Bei der Bedienung überzeugte der PL818 durch klare Statusanzeige und unkomplizierte Nutzung. Es gibt kein unübersichtliches Menü und keine langen Wartezeiten zwischen den Durchläufen. Das Gerät bleibt im Betrieb warm, aber nicht heiß und gut handhabbar. Ein leichter Kunststoff- bzw. Heizgeruch war nur in den ersten Minuten nach dem allerersten Einschalten wahrnehmbar und klang rasch ab. Nach mehreren Durchgängen zeigte sich weder übermäßige Hitzeentwicklung am Gehäuse noch ein Qualitätsabfall. Die 3-Jahres-Garantie und die 1200-Watt-Ausstattung unterstreichen den Anspruch, nicht nur für gelegentliches Laminieren zu Hause, sondern auch für Schule, Büro oder Gastronomie geeignet zu sein.

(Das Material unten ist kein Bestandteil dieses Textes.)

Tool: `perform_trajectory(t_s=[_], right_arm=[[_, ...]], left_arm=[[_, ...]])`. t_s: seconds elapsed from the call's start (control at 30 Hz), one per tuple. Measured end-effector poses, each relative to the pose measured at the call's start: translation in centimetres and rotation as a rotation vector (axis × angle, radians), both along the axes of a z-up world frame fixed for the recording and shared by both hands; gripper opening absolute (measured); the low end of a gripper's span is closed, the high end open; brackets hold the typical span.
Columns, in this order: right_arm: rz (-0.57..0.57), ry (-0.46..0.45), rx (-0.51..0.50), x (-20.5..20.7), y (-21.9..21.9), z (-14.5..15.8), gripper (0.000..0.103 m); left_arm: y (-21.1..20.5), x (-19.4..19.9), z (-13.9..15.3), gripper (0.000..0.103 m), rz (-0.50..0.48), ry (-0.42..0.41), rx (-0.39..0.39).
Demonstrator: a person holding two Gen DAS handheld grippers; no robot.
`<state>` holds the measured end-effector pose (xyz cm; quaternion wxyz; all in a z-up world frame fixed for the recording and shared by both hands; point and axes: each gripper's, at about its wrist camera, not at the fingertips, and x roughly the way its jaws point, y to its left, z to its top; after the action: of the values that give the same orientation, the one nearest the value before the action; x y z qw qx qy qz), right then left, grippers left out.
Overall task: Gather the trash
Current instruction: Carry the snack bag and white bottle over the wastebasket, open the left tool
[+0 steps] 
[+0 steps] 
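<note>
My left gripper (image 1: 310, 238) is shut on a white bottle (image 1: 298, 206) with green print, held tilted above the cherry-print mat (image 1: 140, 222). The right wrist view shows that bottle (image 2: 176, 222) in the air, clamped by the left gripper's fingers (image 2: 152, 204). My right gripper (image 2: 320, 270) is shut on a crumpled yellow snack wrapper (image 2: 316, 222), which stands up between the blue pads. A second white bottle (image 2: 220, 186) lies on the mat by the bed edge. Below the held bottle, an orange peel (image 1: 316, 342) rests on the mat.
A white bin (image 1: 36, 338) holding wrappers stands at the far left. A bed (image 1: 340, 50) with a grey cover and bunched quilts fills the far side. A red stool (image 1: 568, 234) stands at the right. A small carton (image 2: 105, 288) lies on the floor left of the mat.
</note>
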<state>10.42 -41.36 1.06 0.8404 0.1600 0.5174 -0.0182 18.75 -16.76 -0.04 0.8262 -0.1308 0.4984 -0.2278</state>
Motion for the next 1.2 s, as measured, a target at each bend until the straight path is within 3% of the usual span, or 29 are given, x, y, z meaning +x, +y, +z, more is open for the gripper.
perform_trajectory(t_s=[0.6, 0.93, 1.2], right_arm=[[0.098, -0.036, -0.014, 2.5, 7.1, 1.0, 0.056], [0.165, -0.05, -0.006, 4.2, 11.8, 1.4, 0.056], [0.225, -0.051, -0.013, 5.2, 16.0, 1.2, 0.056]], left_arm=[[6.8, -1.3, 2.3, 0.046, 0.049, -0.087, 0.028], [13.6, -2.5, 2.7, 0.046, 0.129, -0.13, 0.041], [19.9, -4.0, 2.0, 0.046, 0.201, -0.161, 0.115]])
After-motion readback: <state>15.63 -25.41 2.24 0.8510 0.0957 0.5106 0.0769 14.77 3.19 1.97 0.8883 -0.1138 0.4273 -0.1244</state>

Preis-LeistungPreislich liegt der Peach Laminator TopSpeed A3 PL818 inklusive Starterpaket aktuell bei 149,90 €. Für ein A3-Gerät mit 60-Sekunden-Aufheizung, hoher Geschwindigkeit, Vier-Rollen-Technik, Heiß- und Kaltfunktion sowie ABS ist das ein stimmiges Preis-Leistungs-Verhältnis.

Fazit: Der Peach Laminator TopSpeed A3 PL818 hat uns im Test absolut überzeugt. Mit der sehr kurzen Aufwärmzeit, der hohen Laminiergeschwindigkeit, der sauberen Vier-Rollen-Qualität und der einfachen Bedienung setzt er im Alltagstempo klare Maßstäbe gegenüber klassischen Langsam-Laminatoren. Die mitgelieferten Starterfolien liefern bereits im Set sehr gute Ergebnisse.Wer regelmäßig Dokumente, Fotos, Karten oder Aushänge schützen will und keine Lust auf langes Vorheizen hat, findet im PL818 eine schnelle, unkomplizierte und empfehlenswerte Lösung.